- _Problem to work on_
Copy out each line of the material below that holds the string "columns".

+++++

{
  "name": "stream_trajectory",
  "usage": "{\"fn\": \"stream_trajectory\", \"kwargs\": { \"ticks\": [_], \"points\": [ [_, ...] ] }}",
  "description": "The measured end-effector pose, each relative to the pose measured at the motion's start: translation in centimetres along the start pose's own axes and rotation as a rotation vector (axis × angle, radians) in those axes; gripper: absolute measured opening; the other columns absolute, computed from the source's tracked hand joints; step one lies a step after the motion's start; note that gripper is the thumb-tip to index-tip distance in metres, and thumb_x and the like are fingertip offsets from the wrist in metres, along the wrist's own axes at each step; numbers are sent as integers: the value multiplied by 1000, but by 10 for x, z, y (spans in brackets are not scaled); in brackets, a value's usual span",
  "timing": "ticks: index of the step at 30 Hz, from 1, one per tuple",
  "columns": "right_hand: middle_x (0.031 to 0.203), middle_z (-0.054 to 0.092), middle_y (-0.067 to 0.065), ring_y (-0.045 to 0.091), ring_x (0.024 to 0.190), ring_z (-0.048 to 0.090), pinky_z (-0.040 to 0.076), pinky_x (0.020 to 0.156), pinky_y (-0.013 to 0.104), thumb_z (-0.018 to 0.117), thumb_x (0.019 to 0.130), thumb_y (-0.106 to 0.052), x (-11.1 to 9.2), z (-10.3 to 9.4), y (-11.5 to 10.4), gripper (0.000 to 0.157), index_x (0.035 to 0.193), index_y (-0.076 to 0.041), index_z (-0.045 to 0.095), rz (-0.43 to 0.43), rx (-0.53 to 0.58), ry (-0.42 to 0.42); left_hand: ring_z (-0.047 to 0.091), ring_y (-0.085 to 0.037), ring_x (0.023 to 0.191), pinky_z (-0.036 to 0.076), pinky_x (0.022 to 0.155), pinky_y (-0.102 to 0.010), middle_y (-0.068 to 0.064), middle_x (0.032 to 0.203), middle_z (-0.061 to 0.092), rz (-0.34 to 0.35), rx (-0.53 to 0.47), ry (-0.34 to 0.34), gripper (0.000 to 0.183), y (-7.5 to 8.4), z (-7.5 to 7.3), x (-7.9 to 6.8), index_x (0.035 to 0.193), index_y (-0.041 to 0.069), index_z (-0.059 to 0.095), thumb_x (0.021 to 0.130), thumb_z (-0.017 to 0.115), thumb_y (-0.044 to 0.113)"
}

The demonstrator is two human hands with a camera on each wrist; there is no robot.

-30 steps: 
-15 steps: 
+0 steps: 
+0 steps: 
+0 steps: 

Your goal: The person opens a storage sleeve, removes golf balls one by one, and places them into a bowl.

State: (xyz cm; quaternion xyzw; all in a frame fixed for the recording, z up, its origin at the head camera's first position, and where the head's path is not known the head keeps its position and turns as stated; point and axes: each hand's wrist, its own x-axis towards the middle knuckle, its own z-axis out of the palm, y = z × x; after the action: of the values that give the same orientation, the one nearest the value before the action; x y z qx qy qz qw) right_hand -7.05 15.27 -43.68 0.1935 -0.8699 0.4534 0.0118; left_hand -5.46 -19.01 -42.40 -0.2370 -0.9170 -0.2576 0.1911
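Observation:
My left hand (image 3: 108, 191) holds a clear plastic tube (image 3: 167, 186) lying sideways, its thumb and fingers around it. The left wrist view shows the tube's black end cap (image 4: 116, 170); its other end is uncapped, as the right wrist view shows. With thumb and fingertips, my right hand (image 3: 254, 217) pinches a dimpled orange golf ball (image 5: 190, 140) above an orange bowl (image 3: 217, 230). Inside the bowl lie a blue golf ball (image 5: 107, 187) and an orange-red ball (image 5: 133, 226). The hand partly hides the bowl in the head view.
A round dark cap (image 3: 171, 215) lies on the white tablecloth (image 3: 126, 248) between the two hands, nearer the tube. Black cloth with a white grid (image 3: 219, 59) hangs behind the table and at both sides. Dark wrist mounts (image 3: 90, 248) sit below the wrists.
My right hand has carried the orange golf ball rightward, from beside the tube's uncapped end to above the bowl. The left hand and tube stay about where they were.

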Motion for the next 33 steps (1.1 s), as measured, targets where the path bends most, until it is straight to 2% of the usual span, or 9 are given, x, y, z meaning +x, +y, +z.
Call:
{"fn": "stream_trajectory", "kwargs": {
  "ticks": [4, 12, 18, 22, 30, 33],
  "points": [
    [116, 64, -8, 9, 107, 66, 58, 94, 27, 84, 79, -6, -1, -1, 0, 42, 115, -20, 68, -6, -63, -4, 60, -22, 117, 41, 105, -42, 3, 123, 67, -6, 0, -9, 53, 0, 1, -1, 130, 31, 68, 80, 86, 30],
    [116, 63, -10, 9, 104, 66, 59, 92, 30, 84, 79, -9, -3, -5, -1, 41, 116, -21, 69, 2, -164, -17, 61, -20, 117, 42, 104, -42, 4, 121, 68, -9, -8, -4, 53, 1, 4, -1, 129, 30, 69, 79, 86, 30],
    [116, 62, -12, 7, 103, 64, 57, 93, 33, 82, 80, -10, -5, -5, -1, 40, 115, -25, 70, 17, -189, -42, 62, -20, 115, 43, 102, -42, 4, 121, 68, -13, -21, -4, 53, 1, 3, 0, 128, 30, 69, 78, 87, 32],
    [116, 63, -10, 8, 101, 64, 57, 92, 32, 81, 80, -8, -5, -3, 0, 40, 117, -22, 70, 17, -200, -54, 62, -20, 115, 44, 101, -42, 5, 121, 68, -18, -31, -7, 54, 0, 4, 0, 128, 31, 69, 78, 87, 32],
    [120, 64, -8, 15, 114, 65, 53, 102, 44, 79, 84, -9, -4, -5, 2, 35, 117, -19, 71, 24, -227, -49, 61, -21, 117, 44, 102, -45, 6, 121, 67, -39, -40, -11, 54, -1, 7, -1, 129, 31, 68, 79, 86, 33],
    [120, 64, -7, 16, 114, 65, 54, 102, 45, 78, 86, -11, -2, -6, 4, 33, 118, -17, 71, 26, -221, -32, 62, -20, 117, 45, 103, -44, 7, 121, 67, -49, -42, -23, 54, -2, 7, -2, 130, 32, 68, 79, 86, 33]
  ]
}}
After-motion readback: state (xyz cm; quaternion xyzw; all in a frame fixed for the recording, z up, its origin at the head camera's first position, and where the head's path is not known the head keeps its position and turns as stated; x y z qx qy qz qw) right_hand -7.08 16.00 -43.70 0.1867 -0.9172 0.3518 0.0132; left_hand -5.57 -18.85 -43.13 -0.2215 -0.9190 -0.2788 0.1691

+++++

- _Result for this task_
  "description": "The measured end-effector pose, each relative to the pose measured at the motion's start: translation in centimetres along the start pose's own axes and rotation as a rotation vector (axis × angle, radians) in those axes; gripper: absolute measured opening; the other columns absolute, computed from the source's tracked hand joints; step one lies a step after the motion's start; note that gripper is the thumb-tip to index-tip distance in metres, and thumb_x and the like are fingertip offsets from the wrist in metres, along the wrist's own axes at each step; numbers are sent as integers: the value multiplied by 1000, but by 10 for x, z, y (spans in brackets are not scaled); in brackets, a value's usual span",
  "columns": "right_hand: middle_x (0.031 to 0.203), middle_z (-0.054 to 0.092), middle_y (-0.067 to 0.065), ring_y (-0.045 to 0.091), ring_x (0.024 to 0.190), ring_z (-0.048 to 0.090), pinky_z (-0.040 to 0.076), pinky_x (0.020 to 0.156), pinky_y (-0.013 to 0.104), thumb_z (-0.018 to 0.117), thumb_x (0.019 to 0.130), thumb_y (-0.106 to 0.052), x (-11.1 to 9.2), z (-10.3 to 9.4), y (-11.5 to 10.4), gripper (0.000 to 0.157), index_x (0.035 to 0.193), index_y (-0.076 to 0.041), index_z (-0.045 to 0.095), rz (-0.43 to 0.43), rx (-0.53 to 0.58), ry (-0.42 to 0.42); left_hand: ring_z (-0.047 to 0.091), ring_y (-0.085 to 0.037), ring_x (0.023 to 0.191), pinky_z (-0.036 to 0.076), pinky_x (0.022 to 0.155), pinky_y (-0.102 to 0.010), middle_y (-0.068 to 0.064), middle_x (0.032 to 0.203), middle_z (-0.061 to 0.092), rz (-0.34 to 0.35), rx (-0.53 to 0.47), ry (-0.34 to 0.34), gripper (0.000 to 0.183), y (-7.5 to 8.4), z (-7.5 to 7.3), x (-7.9 to 6.8), index_x (0.035 to 0.193), index_y (-0.041 to 0.069), index_z (-0.059 to 0.095), thumb_x (0.021 to 0.130), thumb_z (-0.017 to 0.115), thumb_y (-0.044 to 0.113)"

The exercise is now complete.